Where the protectable content 700 is computer code, such a certificate may include a checksum for the computer code as the digital signature for the computer code. Advantageously, in such a case, entities receiving the computer code from the first computing device 504 in the future may verify that the computer code is in fact governed by the licenses distributed by the first computing device 504 by computing themselves a checksum for the computer code and comparing it to the checksum contained within the certificate. If the checksums match, such entities are assured that the computer code has not been modified and that its use and/or distribution is still governed by the licenses received from the first computing device 504. If, however, the checksums do not match, the computer code has been modified and the licenses received from the first computing device 504 may or may not still govern the use and/or distribution of the computer code. In this latter case, the computer code and the licenses may be re-submitted to the first computing device 504, or submitted to another device, for verification as described above with reference to the method 600.

Referring to FIG. 8, as an illustrative example, an exemplary protectable content C 801 can be found on content servers 805. The protectable content C 801 can be an sort of content, in this example it is a software product that is available for download over the Internet with its source code. The protectable content C 801 has components 802 a, 802 b that make up the content 801. The content servers 805 can be one or one of many servers on which this content 801 and other content 808, 809 are available. The servers can be a web site or other content site, for example such as the sites found at http://sourceforge.net, http://www.apache.org, etc.
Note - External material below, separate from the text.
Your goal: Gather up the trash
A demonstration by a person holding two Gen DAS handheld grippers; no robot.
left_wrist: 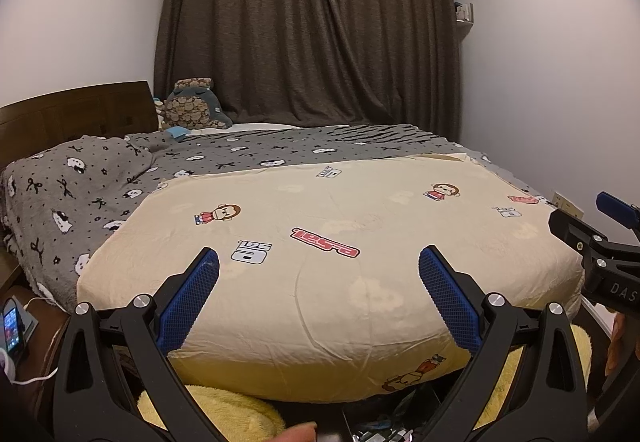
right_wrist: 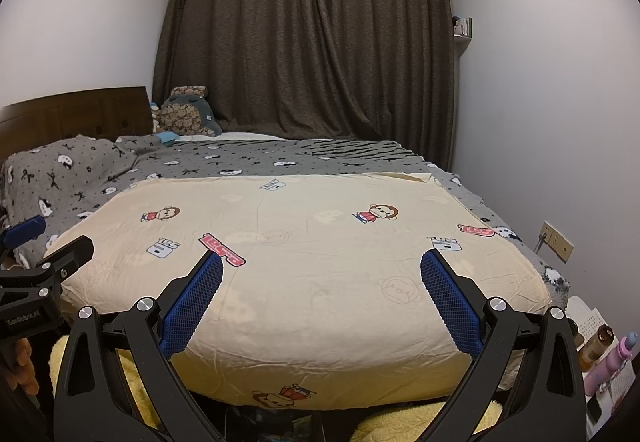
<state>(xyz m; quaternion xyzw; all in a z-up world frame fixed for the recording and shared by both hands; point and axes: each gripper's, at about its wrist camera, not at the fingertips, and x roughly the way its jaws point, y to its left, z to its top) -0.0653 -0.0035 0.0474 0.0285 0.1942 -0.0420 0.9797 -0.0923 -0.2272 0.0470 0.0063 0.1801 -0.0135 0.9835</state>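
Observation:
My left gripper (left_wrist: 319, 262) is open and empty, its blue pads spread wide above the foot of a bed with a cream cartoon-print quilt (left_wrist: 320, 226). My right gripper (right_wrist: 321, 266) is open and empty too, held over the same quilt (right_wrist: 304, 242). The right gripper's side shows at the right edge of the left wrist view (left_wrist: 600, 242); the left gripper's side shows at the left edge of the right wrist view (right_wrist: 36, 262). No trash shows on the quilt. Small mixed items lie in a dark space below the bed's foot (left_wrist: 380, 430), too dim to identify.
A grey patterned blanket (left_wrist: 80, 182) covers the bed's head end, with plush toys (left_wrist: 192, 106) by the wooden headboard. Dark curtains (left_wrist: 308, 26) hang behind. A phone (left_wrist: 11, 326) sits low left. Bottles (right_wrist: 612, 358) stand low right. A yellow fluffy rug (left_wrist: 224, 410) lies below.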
A user 815 downloads the protectable content C from the Internet, and wishes to verify the license, or content list, or table of contents for the component. The user 815 obtains a profile C 820 from a profile server 825. The profile server 825 can be the same server as the content server 805, the same type of server as the content server 805, or the profile server 825 can be a different server or a different type of server. The user 815 identifies the profile C 820 that is associated with the content C 801. The user can then use the profile 820 to such items as the components of content C, the licenses of the components of the content C, and ultimately the content C and the license for content C. As additional examples, the user can verify the name of one or more components, an identifier for the component, the date of the creation of the profile or of the verification, the number of files covered by the verification, the date of the oldest file reviewed, the date of the most recent file reviewed, the activities employed during the verification (e.g., source code files, import statements, include files, copyright notices), the number of components used, an identification of each of the components that are included in the verified code, a reference to a profile describing protectable content, a list of the components, a hierarchy (e.g., in XML or other format) that shows which components are included in which other components, an indication of the degree of integration of the subcomponent (e.g., dynamically linked library, independent application, statically linked code, etc.), the amount of code reviewed in kilobytes, the number of files reviewed, a degree of confidence in the results, the number of different licenses covering the code.
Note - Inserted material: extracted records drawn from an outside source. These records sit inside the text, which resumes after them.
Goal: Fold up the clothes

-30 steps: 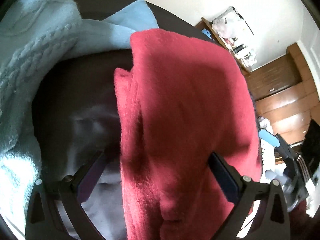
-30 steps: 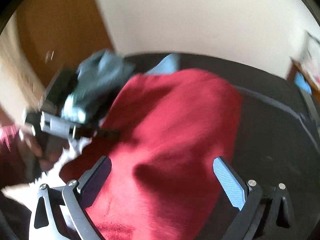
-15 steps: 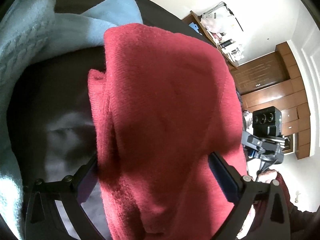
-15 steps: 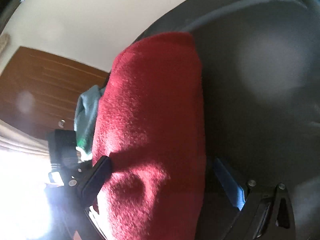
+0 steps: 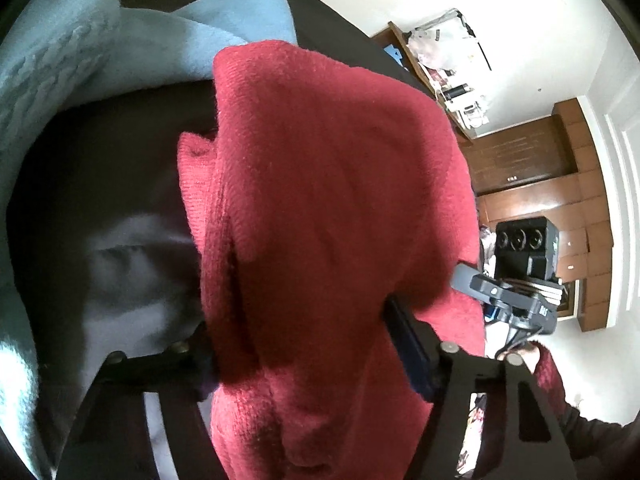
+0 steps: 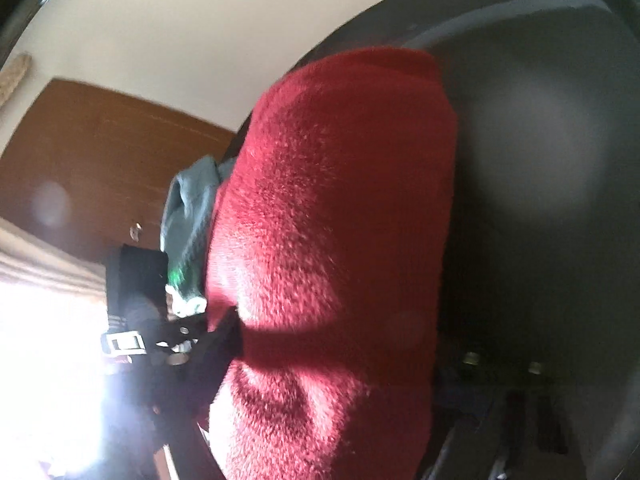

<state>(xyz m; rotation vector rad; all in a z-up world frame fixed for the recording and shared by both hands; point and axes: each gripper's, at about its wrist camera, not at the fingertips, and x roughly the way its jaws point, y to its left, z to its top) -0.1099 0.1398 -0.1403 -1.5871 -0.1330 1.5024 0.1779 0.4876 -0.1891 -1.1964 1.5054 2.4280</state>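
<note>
Now both my tools, the left tool [image 5: 304, 344] and right tool [image 6: 332, 344], are closing around one folded red sweater [image 5: 328, 208], beside one blue sweater [image 5: 80, 64].

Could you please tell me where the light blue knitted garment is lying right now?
In the left wrist view, the light blue knitted garment lies at the upper left on the dark surface, behind and left of the red sweater.

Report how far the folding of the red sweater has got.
Done: the red sweater already lies as a narrow folded bundle on the dark surface. In hand: the left gripper and right gripper are closing across its near end, cloth between the jaws. Left: the light blue knit beside it looks unfolded.
</note>
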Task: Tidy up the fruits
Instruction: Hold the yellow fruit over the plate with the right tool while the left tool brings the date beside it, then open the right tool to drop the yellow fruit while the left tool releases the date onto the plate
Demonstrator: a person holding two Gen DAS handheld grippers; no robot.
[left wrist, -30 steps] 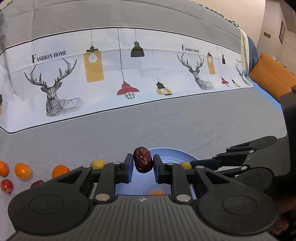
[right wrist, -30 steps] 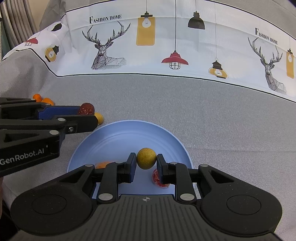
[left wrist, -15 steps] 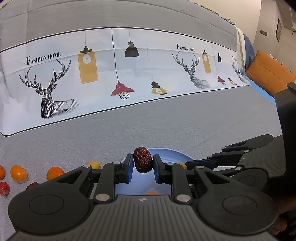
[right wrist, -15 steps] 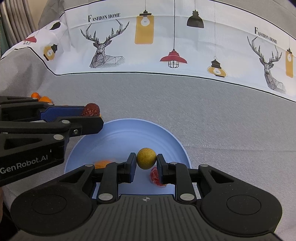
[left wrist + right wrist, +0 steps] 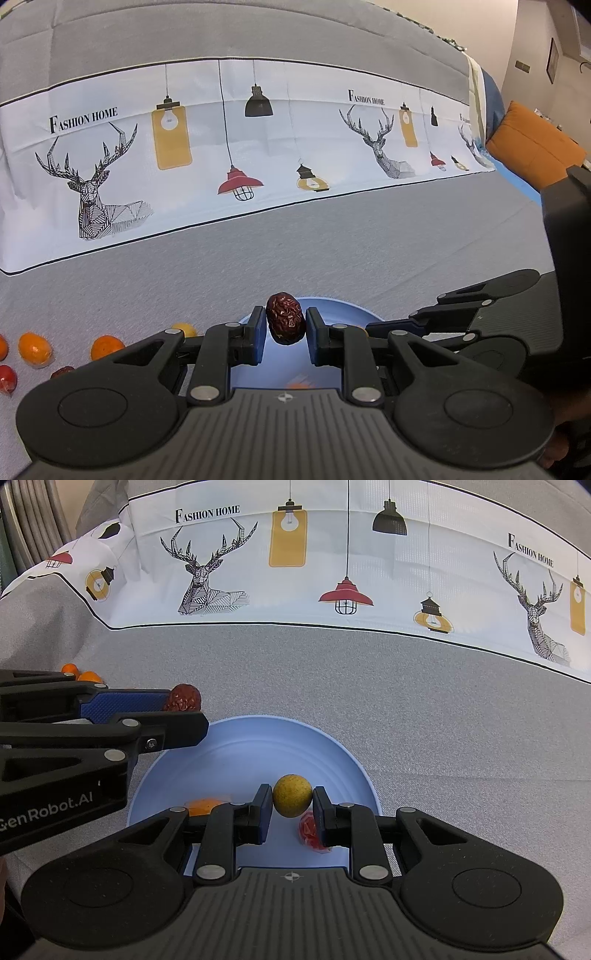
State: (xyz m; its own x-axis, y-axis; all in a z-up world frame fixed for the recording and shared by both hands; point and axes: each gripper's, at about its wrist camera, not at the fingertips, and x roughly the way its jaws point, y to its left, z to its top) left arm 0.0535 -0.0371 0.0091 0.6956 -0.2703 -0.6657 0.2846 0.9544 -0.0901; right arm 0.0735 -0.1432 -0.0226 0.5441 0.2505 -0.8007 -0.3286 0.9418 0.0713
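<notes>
My left gripper [image 5: 284,328] is shut on a wrinkled dark red date [image 5: 286,324], held above the far rim of a light blue plate [image 5: 332,308]. In the right wrist view the left gripper [image 5: 184,709] comes in from the left with the date [image 5: 183,702] at its tip, over the plate's [image 5: 258,746] left rim. My right gripper [image 5: 292,801] is shut on a round yellow fruit [image 5: 292,795] above the plate's near part. An orange fruit [image 5: 205,806] and a red fruit [image 5: 308,830] lie in the plate, partly hidden by the fingers.
Loose fruits lie on the grey cloth left of the plate: two orange ones [image 5: 35,349] [image 5: 106,347], a yellow one [image 5: 184,328], a red one [image 5: 7,376] and a dark date [image 5: 62,371]. A white printed cloth band [image 5: 258,147] runs behind. An orange cushion [image 5: 532,151] sits far right.
The left gripper with the date has drifted slightly rightward over the plate's rim, now hiding the yellow fruit on the cloth in the right wrist view. Both grips are unchanged.
</notes>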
The profile C 820 could be generated in real time, but typically is generated earlier by a verifying entity 830. The verifying entity obtains the content C 801, performs the steps described above, and generates a profile for the content C 801. The profile is then stored on the profile server 825, or can be stored with the content C 801 on the content server (and can even be included with the distribution of the content C 801). As described, the profile C 820 can include one or more signatures on the components or the entire content generated by the entity 830, such that the user 815 can easily determine the licensing for the content. If the user 815 trusts the entity 830, the user will feel confident in the information in the profile.
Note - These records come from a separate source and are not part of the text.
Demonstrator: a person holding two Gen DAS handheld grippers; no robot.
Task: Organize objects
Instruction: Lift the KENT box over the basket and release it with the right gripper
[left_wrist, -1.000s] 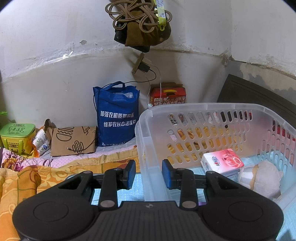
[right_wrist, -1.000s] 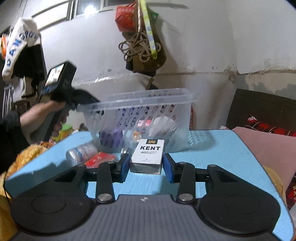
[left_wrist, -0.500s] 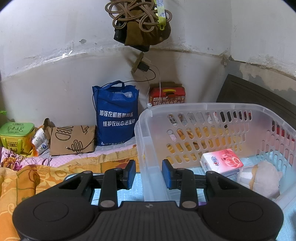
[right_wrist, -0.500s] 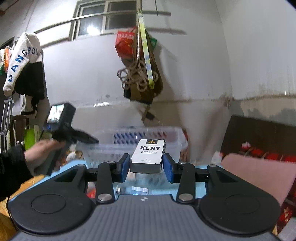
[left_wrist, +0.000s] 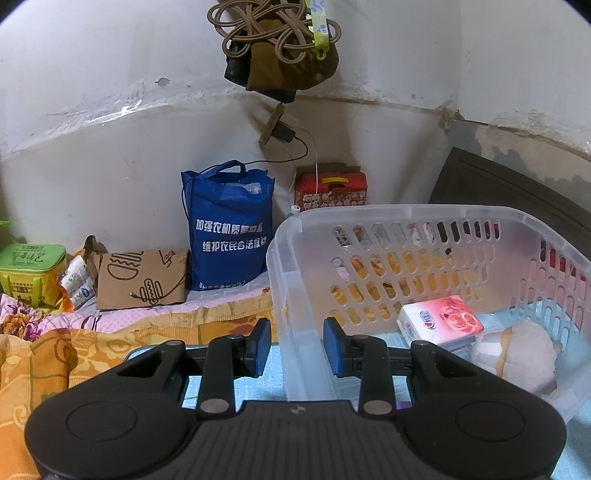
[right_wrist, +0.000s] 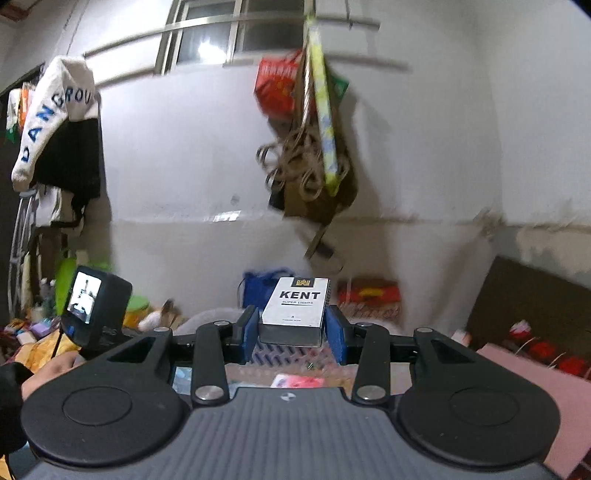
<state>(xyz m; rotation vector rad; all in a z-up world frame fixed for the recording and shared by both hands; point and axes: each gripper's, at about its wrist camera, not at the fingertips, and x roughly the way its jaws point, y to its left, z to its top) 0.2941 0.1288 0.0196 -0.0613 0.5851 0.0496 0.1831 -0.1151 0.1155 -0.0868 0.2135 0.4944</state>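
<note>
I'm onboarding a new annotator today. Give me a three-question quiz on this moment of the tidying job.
1. True or false: the right gripper is clamped on a white KENT pack.
2. What does the left gripper straddle: A) a blue bag, B) the clear basket wall, C) a green box?
3. Name the pink-and-white item lying inside the basket.

Key: 1 true. 2 B; one finger inside, one outside. 3 the tissue pack, next to a pale wrapped bundle.

The white cigarette pack (right_wrist: 294, 308) is showing "KENT SUPER LIGHTS"; the hanging white sleeve (right_wrist: 51, 118) is reading "DANGROU", cut off there.
</note>
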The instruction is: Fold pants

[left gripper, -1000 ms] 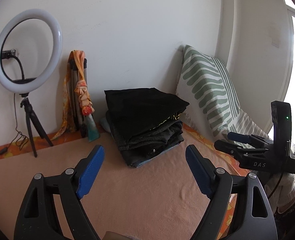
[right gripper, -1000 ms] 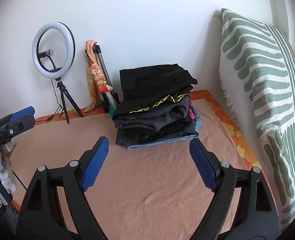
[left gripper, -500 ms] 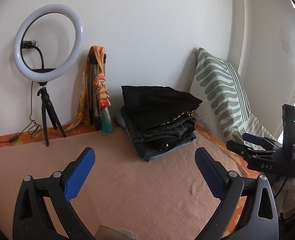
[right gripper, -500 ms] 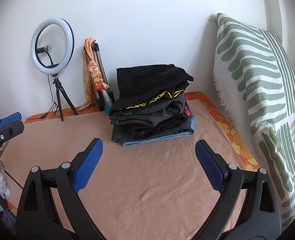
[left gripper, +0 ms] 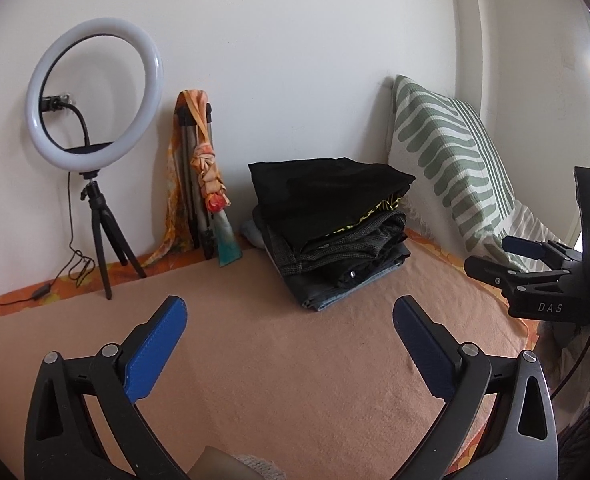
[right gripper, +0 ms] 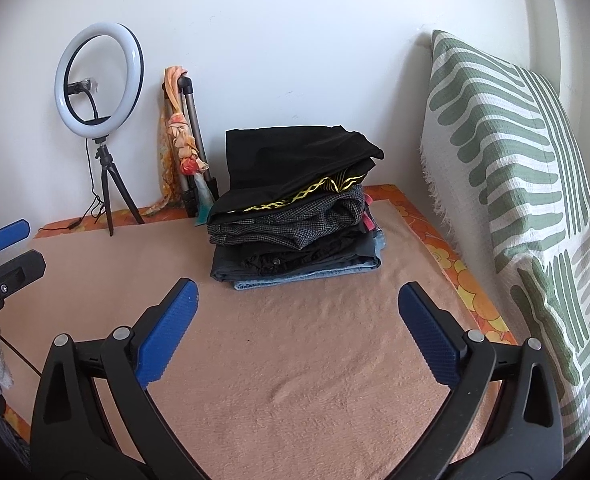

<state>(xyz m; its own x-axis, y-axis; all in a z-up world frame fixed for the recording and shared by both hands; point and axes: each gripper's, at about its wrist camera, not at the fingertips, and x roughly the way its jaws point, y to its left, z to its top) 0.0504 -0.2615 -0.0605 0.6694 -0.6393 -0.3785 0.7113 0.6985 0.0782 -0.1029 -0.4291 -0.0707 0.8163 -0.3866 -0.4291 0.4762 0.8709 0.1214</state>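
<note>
A pile of folded pants sits at the back of the peach blanket, near the wall. A black pair lies on top, with grey checked and blue denim pairs under it. My left gripper hovers over the blanket in front of the pile; its jaws are opening with nothing between them. My right gripper faces the same pile from close in front, its jaws also opening on nothing. Each gripper shows in the other's view: the right gripper at the right edge, the left gripper at the left edge.
A ring light on a small tripod stands at the back left, its cable trailing over the orange sheet. A folded tripod wrapped in an orange scarf leans on the wall. A green-striped pillow stands along the right side.
Both grippers' jaws have spread wider. The left gripper has sunk a little and swung left, so the pile and ring light sit further right in its view. The right gripper has barely moved.
</note>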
Thus, in one embodiment, a verification entity identifies content, verifies the content, and generates profiles on the content, which profiles can be used to later to again verify content.

Referring to FIG. 9, an exemplary content facts report 900 describing software content is shown. The exemplary report 900 provides facts regarding the software content. Just as a label found on a container of food shows the ingredients, the exemplary report 900 describes the ingredients of protectable content. As shown, the report 910 includes the size of code (in megabytes and lines of code), the amount of open source found in the content and the amount of proprietary code found in the content. Amounts can be shown in size (e.g., bytes, lines of code), and/or percentages. For the open source code, the report includes the amount of the code that has a particular license type. In this example, “reciprocal” type open source licenses, and the amount of code that has “permissive” type open source licenses. The report includes the amount of content owned by the content owner. The report also includes the amount of code identified as “proprietary” code, for example, code that is not “open source,” and of this proprietary code, how much has been licensed and how much is owned. The report also indicates the amount of the package that is source code and the amount that is binaries, and of the binaries, the amount that are multimedia files.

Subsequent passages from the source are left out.